By Kaitlyn Julio – Cockeysville, MD

It seems very fitting that the title of this article is also the competition name of my 6-year-old off-the-track thoroughbred mare. She certainly is something to talk about.

I took a pretty hard fall off of her recently. Luckily, I’m just bruised – both on my ego and my bottom. I know I love horses because, despite these setbacks (which in my mind are always melodramatically thought of as huge failures), I still get up, brush off my pants and get back on the horse.

I was crawling around pretending to be a horse before I could walk. The love affair had its ups-and-downs with some very passionate time periods and some cooling periods, but it’s always been there. It has been an integral part of my life. It’s more than just a hobby, it’s a lifestyle.

julio3I begged my parents to let me take lessons for years. When I was finally allowed to, I was so excited I could barely contain myself. Imagine my disappointment when all I did the first lesson was learn to brush a horse and walk around with a lead! Are you kidding me? Didn’t they know I was destined for greatness!?

Now, I’m not under any illusions that I’m going to the Olympics, or in the sport of eventings’ case, to Rolex. But I had, and still have, big dreams. No different than anyone else.

When we dream big, we put so much pressure on ourselves. We sometimes overestimate our abilities. I quickly learned just how hard it was when, week after week, I was told everything I was doing was wrong. What happened to the floating horses on TV and in the pictures I have cherished for years? You know, the ones with riders sitting so effortlessly on a horse’s back? This was NOT the same. I learned my first lesson: not everything is as easy as it appears to be. Do not judge a book by its fancy, floating cover.

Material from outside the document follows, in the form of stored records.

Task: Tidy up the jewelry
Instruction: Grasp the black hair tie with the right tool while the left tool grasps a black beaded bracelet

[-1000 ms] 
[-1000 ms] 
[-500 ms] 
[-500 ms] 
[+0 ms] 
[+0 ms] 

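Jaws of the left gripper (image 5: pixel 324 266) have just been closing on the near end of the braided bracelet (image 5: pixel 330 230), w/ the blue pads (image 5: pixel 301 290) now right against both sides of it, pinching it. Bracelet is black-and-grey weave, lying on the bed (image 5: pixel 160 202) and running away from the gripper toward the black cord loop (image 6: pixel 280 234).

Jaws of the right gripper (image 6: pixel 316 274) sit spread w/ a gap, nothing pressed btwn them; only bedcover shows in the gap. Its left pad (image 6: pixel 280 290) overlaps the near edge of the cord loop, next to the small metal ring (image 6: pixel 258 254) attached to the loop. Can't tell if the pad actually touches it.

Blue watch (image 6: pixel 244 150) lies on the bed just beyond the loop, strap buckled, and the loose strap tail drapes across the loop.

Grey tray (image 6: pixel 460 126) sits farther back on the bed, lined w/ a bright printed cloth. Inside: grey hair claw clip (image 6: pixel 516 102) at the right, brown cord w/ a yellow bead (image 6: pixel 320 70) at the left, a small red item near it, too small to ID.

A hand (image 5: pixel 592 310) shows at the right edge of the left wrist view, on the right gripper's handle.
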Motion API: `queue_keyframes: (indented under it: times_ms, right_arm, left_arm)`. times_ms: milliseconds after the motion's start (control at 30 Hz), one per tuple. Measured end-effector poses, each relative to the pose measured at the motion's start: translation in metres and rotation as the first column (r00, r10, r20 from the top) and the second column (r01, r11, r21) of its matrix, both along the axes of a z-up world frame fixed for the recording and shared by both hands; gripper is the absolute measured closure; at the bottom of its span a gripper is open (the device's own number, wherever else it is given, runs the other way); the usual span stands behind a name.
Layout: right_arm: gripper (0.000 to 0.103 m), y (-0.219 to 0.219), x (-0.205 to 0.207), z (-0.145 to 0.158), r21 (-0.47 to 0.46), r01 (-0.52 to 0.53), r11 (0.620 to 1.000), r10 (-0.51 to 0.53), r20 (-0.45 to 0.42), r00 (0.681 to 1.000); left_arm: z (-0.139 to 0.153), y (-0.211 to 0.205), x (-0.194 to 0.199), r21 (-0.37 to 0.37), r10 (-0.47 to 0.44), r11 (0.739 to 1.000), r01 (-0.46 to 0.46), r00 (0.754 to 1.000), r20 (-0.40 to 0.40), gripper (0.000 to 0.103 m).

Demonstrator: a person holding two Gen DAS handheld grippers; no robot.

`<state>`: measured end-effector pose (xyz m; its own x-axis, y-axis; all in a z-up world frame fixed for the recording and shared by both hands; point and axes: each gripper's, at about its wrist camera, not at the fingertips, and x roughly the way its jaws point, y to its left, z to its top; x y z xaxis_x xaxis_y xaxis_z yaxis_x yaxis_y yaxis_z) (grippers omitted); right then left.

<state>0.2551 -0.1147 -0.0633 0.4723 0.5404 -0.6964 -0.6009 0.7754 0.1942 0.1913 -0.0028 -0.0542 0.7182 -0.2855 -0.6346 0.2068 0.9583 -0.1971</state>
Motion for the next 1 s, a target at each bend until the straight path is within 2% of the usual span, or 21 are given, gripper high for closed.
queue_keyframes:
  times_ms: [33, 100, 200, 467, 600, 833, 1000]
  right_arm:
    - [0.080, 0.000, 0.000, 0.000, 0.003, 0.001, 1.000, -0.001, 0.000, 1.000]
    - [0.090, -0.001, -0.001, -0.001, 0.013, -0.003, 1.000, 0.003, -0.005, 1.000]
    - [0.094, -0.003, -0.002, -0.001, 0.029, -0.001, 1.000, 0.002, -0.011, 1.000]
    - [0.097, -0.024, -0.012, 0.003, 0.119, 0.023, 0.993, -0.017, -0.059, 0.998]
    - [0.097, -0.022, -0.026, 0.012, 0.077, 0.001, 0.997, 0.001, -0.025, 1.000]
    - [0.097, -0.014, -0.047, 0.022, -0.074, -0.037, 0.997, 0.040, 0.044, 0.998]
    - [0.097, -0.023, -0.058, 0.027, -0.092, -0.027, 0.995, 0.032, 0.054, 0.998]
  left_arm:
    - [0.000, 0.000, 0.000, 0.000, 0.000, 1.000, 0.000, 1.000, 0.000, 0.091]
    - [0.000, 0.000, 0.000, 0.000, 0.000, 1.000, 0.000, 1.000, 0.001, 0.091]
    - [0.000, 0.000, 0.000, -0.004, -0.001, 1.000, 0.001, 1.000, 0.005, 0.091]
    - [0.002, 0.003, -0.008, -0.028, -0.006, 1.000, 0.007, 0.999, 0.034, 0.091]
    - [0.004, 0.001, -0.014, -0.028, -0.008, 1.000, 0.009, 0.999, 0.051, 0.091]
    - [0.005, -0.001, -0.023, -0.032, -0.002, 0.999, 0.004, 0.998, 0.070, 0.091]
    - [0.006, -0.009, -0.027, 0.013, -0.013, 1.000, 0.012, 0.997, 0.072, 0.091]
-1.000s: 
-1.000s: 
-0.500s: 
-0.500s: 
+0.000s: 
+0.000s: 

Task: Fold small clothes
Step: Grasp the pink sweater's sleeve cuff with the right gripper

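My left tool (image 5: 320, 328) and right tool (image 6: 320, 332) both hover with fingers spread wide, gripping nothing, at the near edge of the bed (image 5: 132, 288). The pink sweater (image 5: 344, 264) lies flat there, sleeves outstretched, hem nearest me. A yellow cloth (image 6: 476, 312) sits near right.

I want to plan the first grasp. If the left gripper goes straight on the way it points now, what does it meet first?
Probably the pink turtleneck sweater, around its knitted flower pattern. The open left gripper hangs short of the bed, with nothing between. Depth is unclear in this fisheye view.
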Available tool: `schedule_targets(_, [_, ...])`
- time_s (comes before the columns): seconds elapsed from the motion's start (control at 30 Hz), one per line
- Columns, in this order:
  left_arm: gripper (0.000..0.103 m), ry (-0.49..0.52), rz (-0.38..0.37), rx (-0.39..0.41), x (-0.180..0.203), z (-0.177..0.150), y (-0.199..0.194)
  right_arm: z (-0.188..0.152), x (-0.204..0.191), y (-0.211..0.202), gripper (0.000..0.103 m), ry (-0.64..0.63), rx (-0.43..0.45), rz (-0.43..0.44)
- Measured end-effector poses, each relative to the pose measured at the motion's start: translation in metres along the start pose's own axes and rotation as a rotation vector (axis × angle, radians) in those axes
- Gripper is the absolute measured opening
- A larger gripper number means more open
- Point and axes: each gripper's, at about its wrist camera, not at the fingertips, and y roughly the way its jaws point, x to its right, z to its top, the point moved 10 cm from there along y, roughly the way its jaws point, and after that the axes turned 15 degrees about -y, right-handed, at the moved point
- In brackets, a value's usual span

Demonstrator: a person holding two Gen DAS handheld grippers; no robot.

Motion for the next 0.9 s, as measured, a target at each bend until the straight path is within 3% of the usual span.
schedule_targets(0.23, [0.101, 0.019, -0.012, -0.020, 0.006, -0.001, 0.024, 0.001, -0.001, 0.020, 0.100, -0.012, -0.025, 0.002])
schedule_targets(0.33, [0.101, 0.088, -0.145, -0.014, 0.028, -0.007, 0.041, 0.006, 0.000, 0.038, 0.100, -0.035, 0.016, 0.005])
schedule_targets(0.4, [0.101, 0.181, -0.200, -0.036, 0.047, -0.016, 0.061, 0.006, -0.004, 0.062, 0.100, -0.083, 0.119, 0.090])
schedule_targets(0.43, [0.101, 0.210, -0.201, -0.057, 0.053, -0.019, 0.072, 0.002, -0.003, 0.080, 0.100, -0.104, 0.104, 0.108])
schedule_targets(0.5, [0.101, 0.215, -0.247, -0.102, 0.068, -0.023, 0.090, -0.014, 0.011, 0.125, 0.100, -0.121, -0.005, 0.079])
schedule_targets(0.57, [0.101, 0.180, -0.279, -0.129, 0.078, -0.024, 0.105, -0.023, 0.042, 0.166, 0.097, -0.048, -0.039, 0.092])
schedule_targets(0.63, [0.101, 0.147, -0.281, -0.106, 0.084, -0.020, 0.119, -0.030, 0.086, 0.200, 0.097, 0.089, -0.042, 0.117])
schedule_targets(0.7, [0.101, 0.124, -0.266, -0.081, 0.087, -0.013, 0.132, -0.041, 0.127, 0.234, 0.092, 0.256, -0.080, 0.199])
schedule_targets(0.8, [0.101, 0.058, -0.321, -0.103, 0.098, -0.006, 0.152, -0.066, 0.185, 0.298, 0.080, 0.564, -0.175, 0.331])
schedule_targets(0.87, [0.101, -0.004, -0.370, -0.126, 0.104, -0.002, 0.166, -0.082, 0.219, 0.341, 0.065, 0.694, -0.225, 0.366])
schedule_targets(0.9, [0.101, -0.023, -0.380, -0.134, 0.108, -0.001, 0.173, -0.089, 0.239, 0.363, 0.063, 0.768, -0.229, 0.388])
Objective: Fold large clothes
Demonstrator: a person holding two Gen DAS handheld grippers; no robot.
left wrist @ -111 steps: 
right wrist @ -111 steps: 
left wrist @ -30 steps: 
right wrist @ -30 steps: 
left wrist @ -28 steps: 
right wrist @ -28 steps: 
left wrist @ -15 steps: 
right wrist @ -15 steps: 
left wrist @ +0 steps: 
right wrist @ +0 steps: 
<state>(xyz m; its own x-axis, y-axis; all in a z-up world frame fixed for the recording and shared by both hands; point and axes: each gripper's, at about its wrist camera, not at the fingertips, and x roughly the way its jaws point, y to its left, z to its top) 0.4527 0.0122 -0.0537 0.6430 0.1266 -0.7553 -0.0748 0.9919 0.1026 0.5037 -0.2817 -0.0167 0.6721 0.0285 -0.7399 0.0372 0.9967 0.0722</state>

I walked away from horses for a while in my teenage years when other things seemed more important. More than likely, I did it because it seemed too hard. It took more effort than I could ever have imagined and it took a toll on my self-confidence.

But I couldn’t stay away and am quite stubborn, so I began to ride whenever I could. I was lucky, and learned so much from horses that many kind people let me ride – even the ones I had no business being near. Despite developing vices my current instructors cringe at, I discovered what made me, well, me. I gained my confidence back and somehow used my failures as the building blocks to a stronger me.

julio4Let me tell you…I fell a lot. And when I say a lot, I mean just about every-other ride for a while. It’s truly amazing looking back, how well I bounced and recovered both physically and mentally. It really is miraculous how resilient you are when you’re young and don’t have all that baggage yet.

When I was that kid, I just got back on. If I cried a little, it was always followed by laughter and ridiculous amounts of carrying to release the negativity. When you’re a kid, looking ridiculous is so much more acceptable. Somewhere along the way while growing up, you lose that capability to brush things off so easily.

Falling off “Something to Talk About,” whom I call Tillie, is not an uncommon occurrence for me. I have fallen off her twice in less than an hour during a ride. I was mortified. My trainer witnessed the entire chain of events with a blank stare and an expression indicating I should say nothing, get back on and try again. So I always do just that – get back on and try again.

I got Tillie as a 4-year-old from After the Races, a racehorse rehabbing and rehoming organization. She had been adopted once before, but was returned because she had an attitude and rearing problem. Why on earth I thought it would be a good idea for me to take her as my first horse I have no idea.

Tillie has challenged me and pushed me past my limits, more than anything else ever has (she and my husband are neck and neck on that one), but she is also my escape and my distraction when things get tough.

Even when it gets tough with her, at the end of the day I take comfort in knowing she doesn’t really expect anything from me other than being fed and sheltered. She has made me want to walk away altogether at times. Between her major health scare, red-head mare attitude moments and the amount of money I pour into her, I wonder if we will make it. Make it to what? I’m not sure I even know the answer to that.

julio5I take as many lessons as I can now and still get told I am doing it wrong at times. I push every day to be better because I also teach lessons at Graham Equestrian Center. I want to give my students the best example possible so they can see it’s not easy, but as long as they try it’s a  win.

I am blessed to have such an amazing support system in my friends, family and my husband. (who, after being married to him for four years, is only just starting to understand how deep horses are a part of my life). I would never have met them if it weren’t for horses. They are are the people who know my darkest moments and somehow still celebrate with me in the brightest ones.

I am probably still way too close to the situation to truly reflect on it, but my experiences are not all that far off from anyone else’s. We all have times we think we fail. Just channel that inner kid who brushes off their pants, laughs a little too hard about it and tries again.